PyUnicode_FromKindAndData memory ownership semantics clarification

kknechtel · July 30, 2023, 6:47am

From the documentation:

PyObject *PyUnicode_FromKindAndData(int kind, const void *buffer, Py_ssize_t size)
Return value: New reference.

Create a new Unicode object with the given kind (possible values are PyUnicode_1BYTE_KIND etc., as returned by PyUnicode_KIND()). The buffer must point to an array of size units of 1, 2 or 4 bytes per character, as given by the kind.

If necessary, the input buffer is copied and transformed into the canonical representation. For example, if the buffer is a UCS4 string (PyUnicode_4BYTE_KIND) and it consists only of codepoints in the UCS1 range, it will be transformed into UCS1 (PyUnicode_1BYTE_KIND).

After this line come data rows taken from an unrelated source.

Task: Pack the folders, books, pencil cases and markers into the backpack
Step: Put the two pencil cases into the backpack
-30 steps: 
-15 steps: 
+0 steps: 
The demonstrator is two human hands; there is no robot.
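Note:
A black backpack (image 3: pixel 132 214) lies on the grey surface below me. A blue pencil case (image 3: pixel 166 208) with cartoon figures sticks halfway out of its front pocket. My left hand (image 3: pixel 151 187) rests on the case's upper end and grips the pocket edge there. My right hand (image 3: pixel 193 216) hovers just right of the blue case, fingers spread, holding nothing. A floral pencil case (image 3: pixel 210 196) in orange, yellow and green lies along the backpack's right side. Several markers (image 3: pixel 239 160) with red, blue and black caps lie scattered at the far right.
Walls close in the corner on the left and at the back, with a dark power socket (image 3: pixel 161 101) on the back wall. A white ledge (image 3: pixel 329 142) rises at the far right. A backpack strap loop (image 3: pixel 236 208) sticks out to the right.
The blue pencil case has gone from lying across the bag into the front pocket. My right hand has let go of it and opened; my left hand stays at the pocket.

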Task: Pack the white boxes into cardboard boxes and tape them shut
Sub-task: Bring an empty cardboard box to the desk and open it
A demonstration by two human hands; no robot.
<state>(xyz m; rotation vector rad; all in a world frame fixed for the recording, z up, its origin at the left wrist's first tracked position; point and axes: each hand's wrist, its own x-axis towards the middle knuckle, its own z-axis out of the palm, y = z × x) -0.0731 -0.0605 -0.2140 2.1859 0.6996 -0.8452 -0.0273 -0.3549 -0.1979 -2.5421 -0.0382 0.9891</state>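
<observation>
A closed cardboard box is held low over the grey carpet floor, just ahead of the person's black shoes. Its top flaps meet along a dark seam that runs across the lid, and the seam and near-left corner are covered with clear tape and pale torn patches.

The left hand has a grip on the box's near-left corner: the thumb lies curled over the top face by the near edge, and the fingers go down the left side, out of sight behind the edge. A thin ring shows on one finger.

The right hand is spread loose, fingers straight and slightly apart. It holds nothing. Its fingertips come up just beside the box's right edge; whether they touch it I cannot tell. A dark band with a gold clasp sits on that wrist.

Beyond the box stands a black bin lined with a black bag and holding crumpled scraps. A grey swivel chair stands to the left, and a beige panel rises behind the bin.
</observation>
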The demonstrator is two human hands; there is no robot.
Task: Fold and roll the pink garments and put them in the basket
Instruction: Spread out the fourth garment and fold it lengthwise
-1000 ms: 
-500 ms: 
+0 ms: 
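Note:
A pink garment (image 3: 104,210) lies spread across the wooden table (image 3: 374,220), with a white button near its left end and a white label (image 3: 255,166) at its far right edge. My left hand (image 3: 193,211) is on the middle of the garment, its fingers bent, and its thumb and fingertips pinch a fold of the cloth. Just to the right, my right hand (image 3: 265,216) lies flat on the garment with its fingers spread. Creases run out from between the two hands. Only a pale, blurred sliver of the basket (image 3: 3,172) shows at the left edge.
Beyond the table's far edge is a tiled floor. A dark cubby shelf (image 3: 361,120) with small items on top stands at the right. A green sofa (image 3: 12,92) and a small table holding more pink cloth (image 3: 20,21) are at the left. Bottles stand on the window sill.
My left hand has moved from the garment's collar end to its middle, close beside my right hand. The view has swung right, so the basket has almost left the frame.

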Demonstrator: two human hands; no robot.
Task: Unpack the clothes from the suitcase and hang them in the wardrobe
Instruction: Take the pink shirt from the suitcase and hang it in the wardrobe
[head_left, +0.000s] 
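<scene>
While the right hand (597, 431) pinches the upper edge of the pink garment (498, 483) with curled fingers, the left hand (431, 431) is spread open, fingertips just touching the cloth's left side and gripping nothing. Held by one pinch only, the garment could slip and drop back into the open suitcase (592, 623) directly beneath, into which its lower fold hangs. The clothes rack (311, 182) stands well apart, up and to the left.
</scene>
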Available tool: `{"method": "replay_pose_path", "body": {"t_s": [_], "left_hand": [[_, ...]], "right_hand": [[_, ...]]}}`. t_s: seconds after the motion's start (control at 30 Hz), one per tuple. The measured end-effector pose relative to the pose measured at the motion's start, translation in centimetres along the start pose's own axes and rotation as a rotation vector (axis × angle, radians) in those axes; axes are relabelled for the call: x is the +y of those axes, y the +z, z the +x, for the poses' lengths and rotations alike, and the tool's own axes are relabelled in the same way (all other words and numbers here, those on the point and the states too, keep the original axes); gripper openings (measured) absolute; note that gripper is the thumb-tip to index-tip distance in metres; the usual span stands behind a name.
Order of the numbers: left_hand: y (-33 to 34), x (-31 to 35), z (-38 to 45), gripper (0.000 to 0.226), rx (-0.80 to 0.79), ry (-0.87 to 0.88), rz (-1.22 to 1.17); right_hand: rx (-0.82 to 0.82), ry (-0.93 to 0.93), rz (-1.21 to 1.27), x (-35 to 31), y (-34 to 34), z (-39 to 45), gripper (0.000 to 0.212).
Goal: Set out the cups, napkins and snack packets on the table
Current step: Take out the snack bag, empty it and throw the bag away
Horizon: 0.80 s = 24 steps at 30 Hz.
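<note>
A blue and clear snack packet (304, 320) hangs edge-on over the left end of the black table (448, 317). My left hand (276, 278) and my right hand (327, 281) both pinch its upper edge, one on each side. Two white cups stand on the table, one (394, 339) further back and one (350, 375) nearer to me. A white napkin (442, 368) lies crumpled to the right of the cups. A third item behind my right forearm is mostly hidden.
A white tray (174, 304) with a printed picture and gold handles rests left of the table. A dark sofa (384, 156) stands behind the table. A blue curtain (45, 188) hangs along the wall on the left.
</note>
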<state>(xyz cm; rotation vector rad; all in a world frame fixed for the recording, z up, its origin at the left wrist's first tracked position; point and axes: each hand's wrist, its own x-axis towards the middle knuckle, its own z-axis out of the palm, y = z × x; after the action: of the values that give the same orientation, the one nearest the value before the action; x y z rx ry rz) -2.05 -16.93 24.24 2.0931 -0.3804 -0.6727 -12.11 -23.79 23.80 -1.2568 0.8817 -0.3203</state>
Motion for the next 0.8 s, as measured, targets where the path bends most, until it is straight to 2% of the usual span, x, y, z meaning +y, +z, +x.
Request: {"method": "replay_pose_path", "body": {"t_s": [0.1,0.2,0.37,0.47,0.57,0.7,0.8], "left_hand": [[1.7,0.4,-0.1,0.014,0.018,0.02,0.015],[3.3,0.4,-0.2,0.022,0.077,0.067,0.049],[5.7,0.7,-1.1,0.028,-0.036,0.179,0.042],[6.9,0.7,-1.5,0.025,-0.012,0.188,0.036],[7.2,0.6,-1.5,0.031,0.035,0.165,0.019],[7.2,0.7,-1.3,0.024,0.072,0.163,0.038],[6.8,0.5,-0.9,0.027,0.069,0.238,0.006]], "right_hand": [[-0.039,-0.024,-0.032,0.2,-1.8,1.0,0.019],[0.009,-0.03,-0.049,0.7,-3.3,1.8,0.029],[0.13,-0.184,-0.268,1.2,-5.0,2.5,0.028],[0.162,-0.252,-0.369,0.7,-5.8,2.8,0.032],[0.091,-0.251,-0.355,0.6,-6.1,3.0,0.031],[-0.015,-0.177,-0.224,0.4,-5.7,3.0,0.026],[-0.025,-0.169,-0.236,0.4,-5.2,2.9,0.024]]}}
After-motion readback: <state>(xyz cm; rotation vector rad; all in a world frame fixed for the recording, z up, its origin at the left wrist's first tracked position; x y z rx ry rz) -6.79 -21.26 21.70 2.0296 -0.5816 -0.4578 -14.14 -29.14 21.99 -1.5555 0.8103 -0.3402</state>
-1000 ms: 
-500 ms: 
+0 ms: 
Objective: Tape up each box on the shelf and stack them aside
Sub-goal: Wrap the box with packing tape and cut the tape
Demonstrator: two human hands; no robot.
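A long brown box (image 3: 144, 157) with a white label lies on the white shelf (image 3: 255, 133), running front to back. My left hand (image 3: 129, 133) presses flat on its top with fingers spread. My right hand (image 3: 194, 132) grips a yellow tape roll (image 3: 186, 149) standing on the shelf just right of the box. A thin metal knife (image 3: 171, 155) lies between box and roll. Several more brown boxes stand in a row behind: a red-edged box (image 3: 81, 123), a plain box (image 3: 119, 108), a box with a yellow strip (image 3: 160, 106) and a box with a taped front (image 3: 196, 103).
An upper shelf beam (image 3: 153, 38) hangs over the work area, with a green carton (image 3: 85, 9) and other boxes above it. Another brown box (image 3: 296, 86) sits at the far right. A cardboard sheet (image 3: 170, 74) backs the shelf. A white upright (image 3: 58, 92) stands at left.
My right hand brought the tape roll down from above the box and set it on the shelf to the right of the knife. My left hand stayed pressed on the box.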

To be clear, the buffer will always be copied (to memory that is fully owned by the resultant PyUnicode object) even if it isn’t transformed, right?
If not, how am I intended to know whether to free a dynamically allocated buffer after the call? (For that matter, would it mean I can’t use an automatic-storage buffer that doesn’t outlive the PyUnicode object?)

storchaka · July 30, 2023, 7:01am

More correctly, the input buffer is copied and, if necessary, transformed into the canonical representation.

MRAB · July 30, 2023, 4:57pm

I hadn’t read the description that closely, so I didn’t notice that its phrasing is misleading. I just assumed, correctly, that it would always copy.

kknechtel · July 30, 2023, 10:38pm

Good to know.

(Maybe this is a Documentation issue, then.)

vstinner · August 25, 2023, 12:13pm

I agree that the doc is misleading, “is copied” should be removed from the doc. Does somone want to propose a PR?

storchaka · August 25, 2023, 12:56pm

Vice versa, “is copied” should stay, but without any “if”.